Items listed in a dataset:
· · · · · · ·

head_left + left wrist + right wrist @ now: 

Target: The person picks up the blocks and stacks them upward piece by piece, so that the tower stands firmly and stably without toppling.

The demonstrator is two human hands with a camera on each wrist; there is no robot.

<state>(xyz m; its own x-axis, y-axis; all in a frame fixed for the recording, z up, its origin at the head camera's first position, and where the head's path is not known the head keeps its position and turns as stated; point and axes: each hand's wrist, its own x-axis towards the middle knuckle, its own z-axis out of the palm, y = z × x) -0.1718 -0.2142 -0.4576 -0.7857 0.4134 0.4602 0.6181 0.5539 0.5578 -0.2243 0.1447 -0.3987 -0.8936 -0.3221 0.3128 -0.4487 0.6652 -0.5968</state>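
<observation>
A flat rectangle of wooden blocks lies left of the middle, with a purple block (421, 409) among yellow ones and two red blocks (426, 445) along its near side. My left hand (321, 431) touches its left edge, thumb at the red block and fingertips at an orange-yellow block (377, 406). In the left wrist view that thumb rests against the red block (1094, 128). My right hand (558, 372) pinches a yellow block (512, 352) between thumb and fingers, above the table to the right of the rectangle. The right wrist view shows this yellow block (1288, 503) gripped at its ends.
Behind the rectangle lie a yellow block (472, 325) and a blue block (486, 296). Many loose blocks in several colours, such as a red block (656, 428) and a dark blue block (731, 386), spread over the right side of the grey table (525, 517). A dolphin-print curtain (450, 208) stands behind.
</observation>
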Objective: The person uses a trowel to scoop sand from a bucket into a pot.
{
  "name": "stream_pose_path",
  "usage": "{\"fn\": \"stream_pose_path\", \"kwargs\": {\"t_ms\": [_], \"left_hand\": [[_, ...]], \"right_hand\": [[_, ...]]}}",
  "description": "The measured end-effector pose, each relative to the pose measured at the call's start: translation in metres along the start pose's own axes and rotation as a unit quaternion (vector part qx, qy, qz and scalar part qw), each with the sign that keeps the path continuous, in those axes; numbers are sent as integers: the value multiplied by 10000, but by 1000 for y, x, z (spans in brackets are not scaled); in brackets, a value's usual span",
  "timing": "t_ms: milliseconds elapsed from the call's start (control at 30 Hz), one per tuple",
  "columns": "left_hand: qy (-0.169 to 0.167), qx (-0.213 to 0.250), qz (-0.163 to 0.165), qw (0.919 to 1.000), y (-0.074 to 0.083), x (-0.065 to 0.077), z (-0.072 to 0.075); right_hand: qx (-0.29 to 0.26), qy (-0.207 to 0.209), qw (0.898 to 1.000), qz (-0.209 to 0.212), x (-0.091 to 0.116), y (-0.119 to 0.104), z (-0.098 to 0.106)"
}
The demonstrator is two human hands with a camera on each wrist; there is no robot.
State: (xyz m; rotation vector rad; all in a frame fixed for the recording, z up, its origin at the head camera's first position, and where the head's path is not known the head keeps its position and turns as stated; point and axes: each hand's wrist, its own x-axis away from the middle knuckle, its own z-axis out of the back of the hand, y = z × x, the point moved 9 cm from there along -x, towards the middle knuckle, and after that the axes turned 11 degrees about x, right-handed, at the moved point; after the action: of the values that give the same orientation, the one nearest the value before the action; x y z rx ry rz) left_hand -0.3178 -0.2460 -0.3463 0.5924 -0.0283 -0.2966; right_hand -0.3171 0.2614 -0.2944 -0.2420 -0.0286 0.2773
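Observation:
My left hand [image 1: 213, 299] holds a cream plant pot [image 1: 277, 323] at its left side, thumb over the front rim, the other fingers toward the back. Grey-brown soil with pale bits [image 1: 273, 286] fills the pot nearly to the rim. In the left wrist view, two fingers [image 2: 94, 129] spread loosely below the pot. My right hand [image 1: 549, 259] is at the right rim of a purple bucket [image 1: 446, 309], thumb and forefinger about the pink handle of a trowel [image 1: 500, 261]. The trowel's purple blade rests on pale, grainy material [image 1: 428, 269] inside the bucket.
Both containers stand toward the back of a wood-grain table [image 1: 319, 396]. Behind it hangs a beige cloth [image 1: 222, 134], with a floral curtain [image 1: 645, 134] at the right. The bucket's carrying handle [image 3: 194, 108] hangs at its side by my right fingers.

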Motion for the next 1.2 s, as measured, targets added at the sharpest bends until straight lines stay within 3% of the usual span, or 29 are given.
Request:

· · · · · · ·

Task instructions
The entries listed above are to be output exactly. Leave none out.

Reply to the exercise
head_left + left wrist + right wrist @ now: 

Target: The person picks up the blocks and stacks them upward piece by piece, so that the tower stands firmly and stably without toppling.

The demonstrator is two human hands with a camera on each wrist; there is no robot.

<state>(xyz m; its own x-axis, y-axis; all in a frame fixed for the recording, z up, its origin at the head camera's first position, and where the head's path is not known the head keeps its position and turns as stated; point and axes: each hand's wrist, its own x-axis towards the middle knuckle, its own z-axis out of the palm, y = z × x) -0.1718 -0.2142 -0.4576 -0.7857 0.4134 0.4602 0.6181 0.5539 0.5578 -0.2243 0.1447 -0.3987 -0.8936 -0.3221 0.3128 -0.4487 0.6652 -0.5968</state>
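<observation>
A flat rectangle of wooden blocks lies left of the middle, with a purple block (421, 409) among yellow ones and two red blocks (426, 445) along its near side. My left hand (321, 431) touches its left edge, thumb at the red block and fingertips at an orange-yellow block (377, 406). In the left wrist view that thumb rests against the red block (1094, 128). My right hand (558, 372) pinches a yellow block (512, 352) between thumb and fingers, above the table to the right of the rectangle. The right wrist view shows this yellow block (1288, 503) gripped at its ends.
Behind the rectangle lie a yellow block (472, 325) and a blue block (486, 296). Many loose blocks in several colours, such as a red block (656, 428) and a dark blue block (731, 386), spread over the right side of the grey table (525, 517). A dolphin-print curtain (450, 208) stands behind.
</observation>
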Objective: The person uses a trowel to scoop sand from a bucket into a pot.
{
  "name": "stream_pose_path",
  "usage": "{\"fn\": \"stream_pose_path\", \"kwargs\": {\"t_ms\": [_], \"left_hand\": [[_, ...]], \"right_hand\": [[_, ...]]}}",
  "description": "The measured end-effector pose, each relative to the pose measured at the call's start: translation in metres along the start pose's own axes and rotation as a unit quaternion (vector part qx, qy, qz and scalar part qw), each with the sign that keeps the path continuous, in those axes; numbers are sent as integers: the value multiplied by 10000, but by 1000 for y, x, z (spans in brackets are not scaled); in brackets, a value's usual span",
  "timing": "t_ms: milliseconds elapsed from the call's start (control at 30 Hz), one per tuple",
  "columns": "left_hand: qy (-0.169 to 0.167), qx (-0.213 to 0.250), qz (-0.163 to 0.165), qw (0.919 to 1.000), y (-0.074 to 0.083), x (-0.065 to 0.077), z (-0.072 to 0.075); right_hand: qx (-0.29 to 0.26), qy (-0.207 to 0.209), qw (0.898 to 1.000), qz (-0.209 to 0.212), x (-0.091 to 0.116), y (-0.119 to 0.104), z (-0.098 to 0.106)"
}
The demonstrator is two human hands with a camera on each wrist; there is no robot.
State: (xyz m; rotation vector rad; all in a frame fixed for the recording, z up, its origin at the head camera's first position, and where the head's path is not known the head keeps its position and turns as stated; point and axes: each hand's wrist, its own x-axis away from the middle knuckle, its own z-axis out of the back of the hand, y = z × x, the point moved 9 cm from there along -x, towards the middle knuckle, and after that the axes turned 11 degrees about x, right-handed, at the moved point; after the action: of the values that give the same orientation, the one nearest the value before the action; x y z rx ry rz) left_hand -0.3178 -0.2460 -0.3463 0.5924 -0.0283 -0.2966; right_hand -0.3171 0.2614 -0.2944 -0.2420 -0.0286 0.2773
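Observation:
My left hand [image 1: 213, 299] holds a cream plant pot [image 1: 277, 323] at its left side, thumb over the front rim, the other fingers toward the back. Grey-brown soil with pale bits [image 1: 273, 286] fills the pot nearly to the rim. In the left wrist view, two fingers [image 2: 94, 129] spread loosely below the pot. My right hand [image 1: 549, 259] is at the right rim of a purple bucket [image 1: 446, 309], thumb and forefinger about the pink handle of a trowel [image 1: 500, 261]. The trowel's purple blade rests on pale, grainy material [image 1: 428, 269] inside the bucket.
Both containers stand toward the back of a wood-grain table [image 1: 319, 396]. Behind it hangs a beige cloth [image 1: 222, 134], with a floral curtain [image 1: 645, 134] at the right. The bucket's carrying handle [image 3: 194, 108] hangs at its side by my right fingers.
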
Motion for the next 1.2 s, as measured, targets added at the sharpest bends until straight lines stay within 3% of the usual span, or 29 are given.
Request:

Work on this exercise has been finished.